Toutefois, il y a peu de contrôle – ou aucun – sur ces fonds de la part des autorités israéliennes et les demandeurs d’asile n’ont presque aucune possibilité de vérifier la tenue de ces comptes pour s’assurer que les montants concernés ont bien été déposés.

Selon un rapport publié au mois de mai, les entreprises qui emploient des demandeurs d’asile n’auraient pas versé la somme de 700 millions de shekels sur ce fonds de dépôt.

En plus des 20 %, les employeurs sont responsables du dépôt de 16 % supplémentaires des salaires sur le fonds – de la même manière qu’ils versent des sommes similaires sur des plans de retraite pour les travailleurs israéliens.

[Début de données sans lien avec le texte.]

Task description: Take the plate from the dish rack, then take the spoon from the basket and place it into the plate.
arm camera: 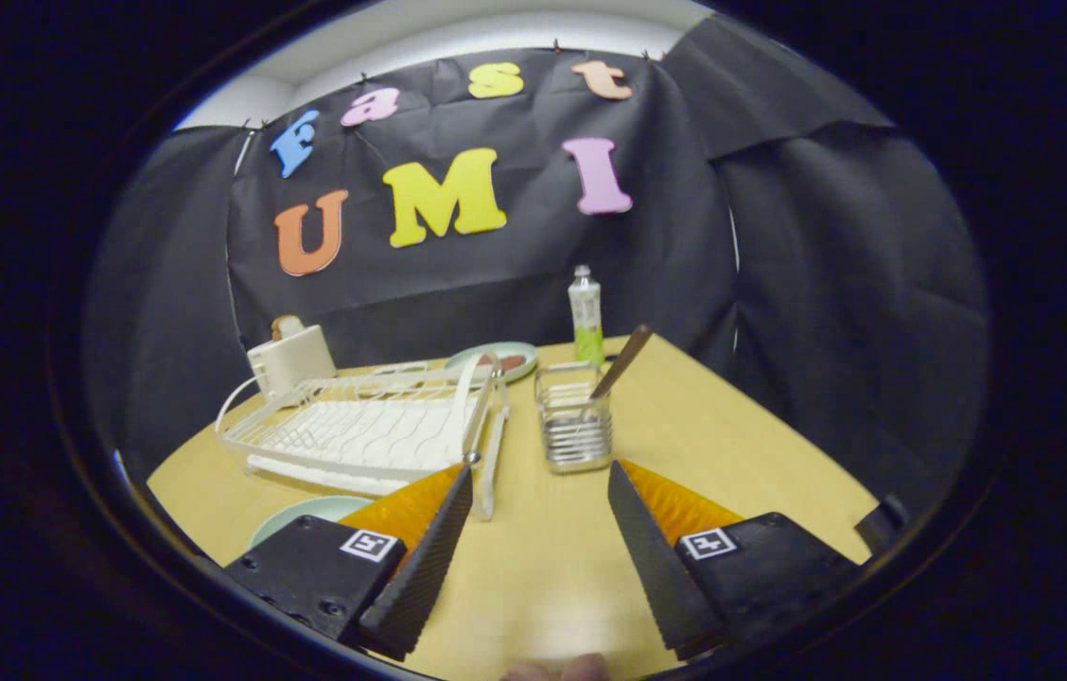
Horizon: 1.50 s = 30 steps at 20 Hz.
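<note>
— Position of spoon (621, 361)?
— Upright in wire basket (574, 427), handle leaning right; basket just ahead of gripper (540, 492), slightly toward right finger.
— Fingers?
— Spread apart, holding nothing.
— Plate (306, 513)?
— Flat on table (732, 445), left of basket, beside left finger, below dish rack (354, 426).

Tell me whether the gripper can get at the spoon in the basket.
Probably yes: the gripper is open, the basket stands just ahead of its fingers, and the spoon handle sticks up with nothing between.
</note>
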Each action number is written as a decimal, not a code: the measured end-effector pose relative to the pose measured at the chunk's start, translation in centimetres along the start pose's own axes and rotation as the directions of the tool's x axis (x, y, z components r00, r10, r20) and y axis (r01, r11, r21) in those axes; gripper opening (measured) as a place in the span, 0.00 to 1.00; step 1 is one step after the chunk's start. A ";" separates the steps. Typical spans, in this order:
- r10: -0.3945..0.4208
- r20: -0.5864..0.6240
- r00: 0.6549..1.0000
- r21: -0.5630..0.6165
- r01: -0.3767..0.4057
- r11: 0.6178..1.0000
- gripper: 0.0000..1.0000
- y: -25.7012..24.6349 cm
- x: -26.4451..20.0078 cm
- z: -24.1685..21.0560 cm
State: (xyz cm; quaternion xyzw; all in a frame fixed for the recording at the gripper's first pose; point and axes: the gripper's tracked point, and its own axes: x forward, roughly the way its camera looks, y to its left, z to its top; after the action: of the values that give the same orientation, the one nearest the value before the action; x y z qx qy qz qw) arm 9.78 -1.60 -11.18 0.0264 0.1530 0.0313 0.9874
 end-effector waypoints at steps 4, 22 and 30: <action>-0.008 0.131 0.991 0.005 0.008 1.000 1.00 -2.4 1.6 2.9; 0.170 0.033 0.985 0.062 -0.172 0.983 0.62 -3.7 15.9 4.9; 0.189 -0.004 0.982 0.086 -0.188 0.978 0.18 -2.5 15.8 6.3</action>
State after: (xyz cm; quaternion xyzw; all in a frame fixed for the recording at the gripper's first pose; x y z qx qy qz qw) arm 26.88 -3.25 -10.11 0.0828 0.1572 0.1185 0.9769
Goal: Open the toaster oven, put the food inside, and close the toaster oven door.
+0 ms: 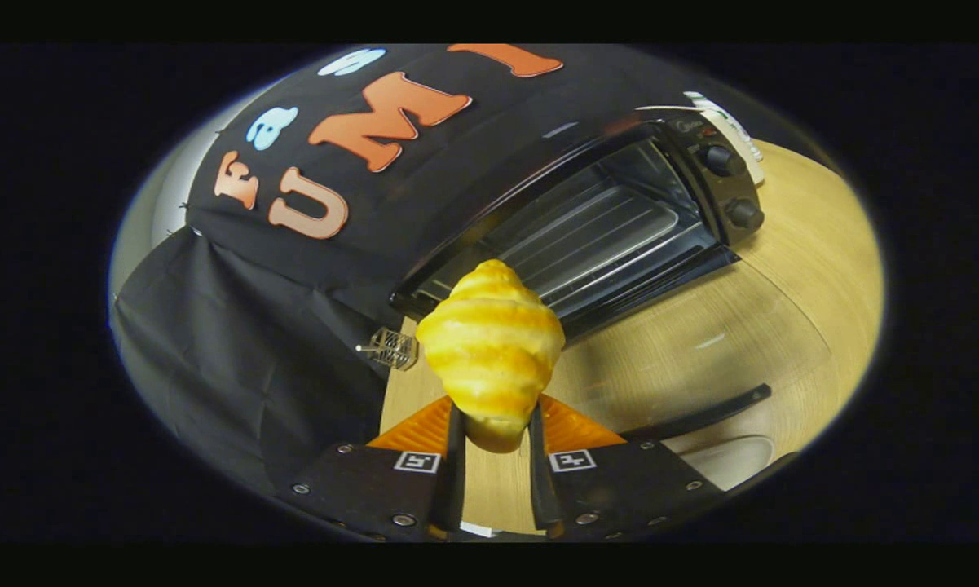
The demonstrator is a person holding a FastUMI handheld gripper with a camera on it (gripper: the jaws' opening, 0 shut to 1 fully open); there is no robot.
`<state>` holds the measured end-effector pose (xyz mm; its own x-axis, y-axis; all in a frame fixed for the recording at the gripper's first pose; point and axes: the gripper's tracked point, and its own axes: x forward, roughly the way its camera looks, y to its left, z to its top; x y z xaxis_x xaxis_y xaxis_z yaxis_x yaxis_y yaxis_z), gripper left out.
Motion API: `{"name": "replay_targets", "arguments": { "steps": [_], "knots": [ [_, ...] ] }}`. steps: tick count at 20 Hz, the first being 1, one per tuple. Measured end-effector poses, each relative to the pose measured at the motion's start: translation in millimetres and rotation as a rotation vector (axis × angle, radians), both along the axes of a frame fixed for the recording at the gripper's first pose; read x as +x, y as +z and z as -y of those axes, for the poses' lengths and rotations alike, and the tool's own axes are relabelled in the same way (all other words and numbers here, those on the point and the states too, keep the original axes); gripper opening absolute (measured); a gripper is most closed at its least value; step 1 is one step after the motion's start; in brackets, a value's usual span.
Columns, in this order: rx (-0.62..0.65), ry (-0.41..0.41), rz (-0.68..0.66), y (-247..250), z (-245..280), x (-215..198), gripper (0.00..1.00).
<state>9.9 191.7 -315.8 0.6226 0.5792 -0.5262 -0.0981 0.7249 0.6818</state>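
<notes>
A golden croissant stands upright between my fingers, and my gripper is shut on its lower end. Beyond it, the black toaster oven stands on the wooden table with its cavity showing a metal rack. Its glass door is folded down towards me, nearly flat over the table, with the black handle at its near edge. The croissant is held above the table, just in front of the oven's left part and apart from it.
Two knobs sit on the oven's right panel. A small wire-mesh object rests at the table's left edge by the black cloth wall. A white dish lies below the door handle, close to my right finger.
</notes>
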Motion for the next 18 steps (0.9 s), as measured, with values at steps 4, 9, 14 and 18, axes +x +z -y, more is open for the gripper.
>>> {"name": "replay_targets", "arguments": {
  "steps": [4,9,14,18],
  "knots": [
    [0.036,-0.052,-0.023,-9.0,-3.3,29.1,0.34],
    [0.086,-0.091,-0.057,-17.0,-12.3,52.0,0.33],
    [0.129,-0.128,-0.064,-14.2,-16.2,76.3,0.34],
    [0.143,-0.172,-0.043,-7.6,-12.6,99.7,0.34]
  ]
}}
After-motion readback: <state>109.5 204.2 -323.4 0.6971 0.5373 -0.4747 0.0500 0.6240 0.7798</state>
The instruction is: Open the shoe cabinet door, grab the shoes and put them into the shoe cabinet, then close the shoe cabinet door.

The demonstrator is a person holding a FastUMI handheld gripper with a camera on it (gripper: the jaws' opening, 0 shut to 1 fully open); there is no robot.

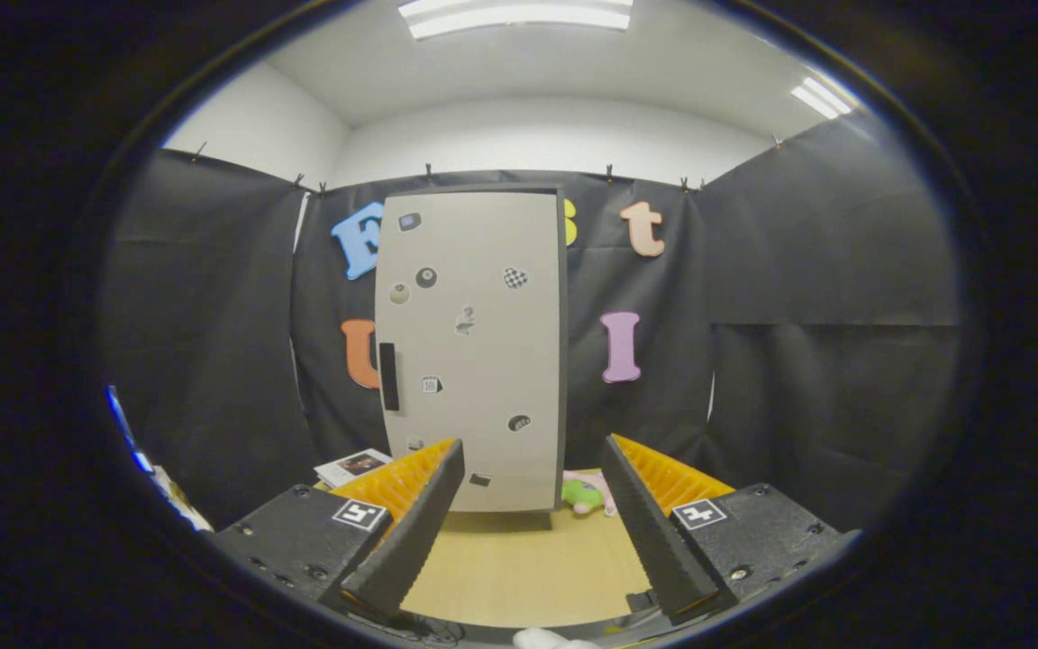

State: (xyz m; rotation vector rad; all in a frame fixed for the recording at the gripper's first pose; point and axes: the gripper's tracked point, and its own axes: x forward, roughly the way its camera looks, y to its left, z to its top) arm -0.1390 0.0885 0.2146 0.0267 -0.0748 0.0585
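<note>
A tall pale shoe cabinet point(472, 351) stands upright on the wooden tabletop point(528, 568), beyond my fingers and against the booth's back wall. Its door is shut and carries several small stickers. A dark vertical handle point(388, 376) sits on the door's left edge. My gripper point(532, 451) is open, with its fingers spread wide and nothing between them. The cabinet's lower part shows through the gap between the fingertips.
A green and pink soft toy point(587, 493) lies on the table at the cabinet's lower right. A printed booklet point(352, 466) lies to the cabinet's lower left, behind my left finger. Black cloth walls close in the table on three sides.
</note>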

Une femme s’occupe d’enfants de familles de migrants africains dans une garderie du sud de Tel Aviv, le 28 mai 2015. Les visages des enfants ont été floutés pour protéger leur identité. (Jack Guez/AFP)

En 2018, le Premier ministre Benjamin Netanyahu a renforcé ses plans d’expulsion contrainte vers l’Ouganda et vers le Rwanda en direction d’environ la moitié des demandeurs d’asile qui se trouvent en Israël, un programme qui avait été auparavant entrepris de manière clandestine.

Au mois d’avril, il avait finalement accepté un plan mis en place par le Haut-commissariat aux réfugiés des Nations unies qui prévoyait la réinstallation des réfugiés dans d’autres pays. Mais, cédant à la pression des activistes, il avait annulé ce plan quelques heures plus tard. Depuis, la communauté des demandeurs d’asile continue à vivre dans un flou juridique qui lui permet de vivre, de travailler et d’accéder aux services sociaux en Israël conformément à des conditions strictes.

Melanie Lidman a contribué à cet article.